Hoy, esas cobardes clases altas y medias dizque revolucionarias, no están otra vez a la altura de lo que se requiere: revoluciones y revueltas, es decir de reales cambios. Como siempre prefieren la comodidad de sus oficinas con fotos del Che y Fidel. Acostumbrados al confort de las charlas sobre revoluciones y cambios. Aunque sin costumbres liberales hacia el estudio o la investigación científica. Con su congénito racismo, que no les permite acercarse a los pueblos indígenas aún sea mediante investigaciones. A esas clases se refiero el Ché cuando les dijo traidores y cerdos. No se refería sólo a un partido político, el mensaje era total.

En las paradojas de Bolivia, que son muchas, las repeticiones de historias y hechos sociales, como las equivocaciones son constantes. Las mezquindades de mentalidades debiluchas, con justificaciones fantasiosas hacia enemigos externos, sólo para seguir ocultando sus propias miserias de clase y casta, se repiten en estos tiempos del siglo XXI. Y están destruyendo, como tantos procesos, este proceso social desde adentro. Pues no necesitan la intervención de enemigos externos, son ellos mismos. Los mismitos de otros procesos.

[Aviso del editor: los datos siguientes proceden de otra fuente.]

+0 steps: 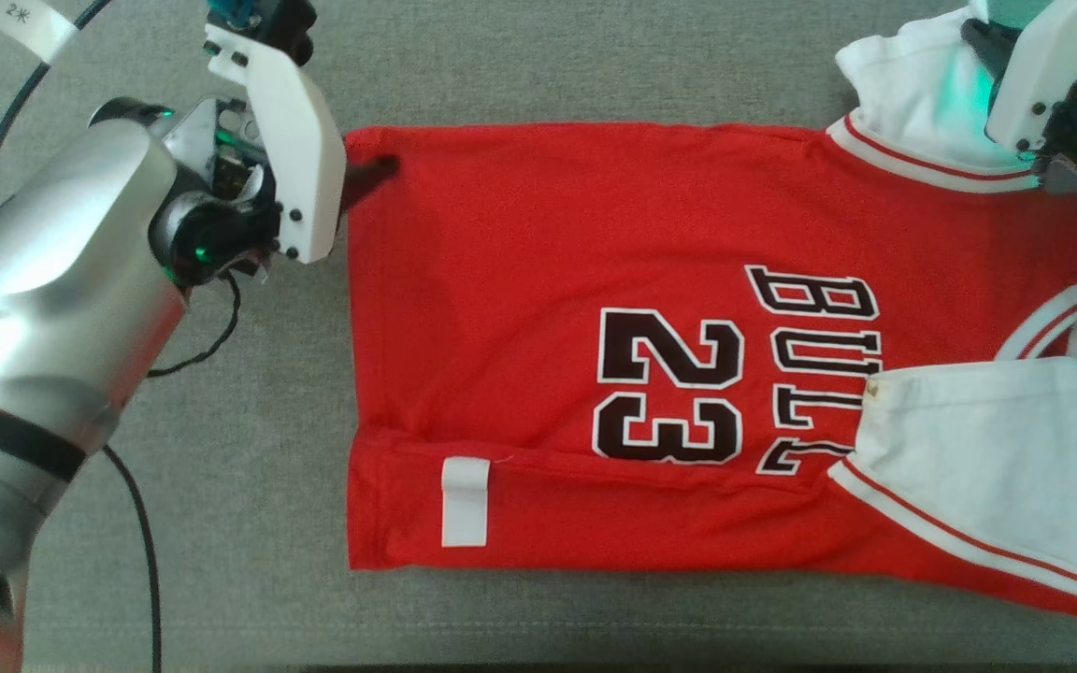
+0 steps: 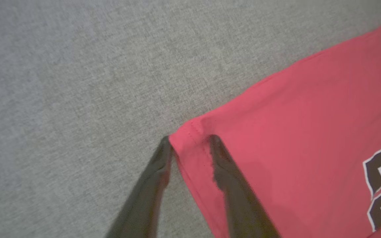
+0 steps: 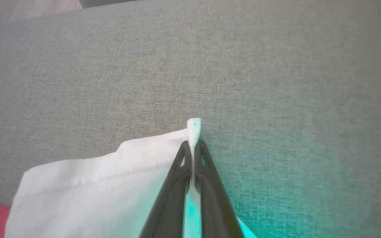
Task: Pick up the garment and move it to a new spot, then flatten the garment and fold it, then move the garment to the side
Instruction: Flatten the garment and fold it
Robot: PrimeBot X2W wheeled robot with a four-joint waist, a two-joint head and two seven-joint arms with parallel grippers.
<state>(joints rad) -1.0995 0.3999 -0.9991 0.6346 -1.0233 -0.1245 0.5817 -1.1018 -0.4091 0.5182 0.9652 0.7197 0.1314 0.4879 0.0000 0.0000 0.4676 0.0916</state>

El sistema judicial, como el sistema educativo, o el de salud, etc. No han cambiado en nada, sino en los show mediáticos y de coyuntura típicamente clase mediero. El pueblo sigue abandonado a su suerte, cotidiana suerte de la coima, aceiteo, humillación y búsqueda de justicia, como era siempre. Y el silencio cómplice de los supuestos sujetos del proceso es la traición más enorme, que para nada es una novedad en un país rodeado de ratas con intereses mezquinos, del tamaño de un país que ingenuamente se equivoca y confía en los mismos rufianes, de discursos prometedores y rojos, que al final del camino tienen que ser fieles sólo a sus coloniales ancestros.

Nuestro desafío es fortalecer a la Justicia Comunitaria. Por ahora en la clandestinidad, desde hace siglos. Los patrones del norte se destruyen entre ellos mismos, quizás eso mismo suceda por estos lados. Los siglos de espera nos han dado la razón.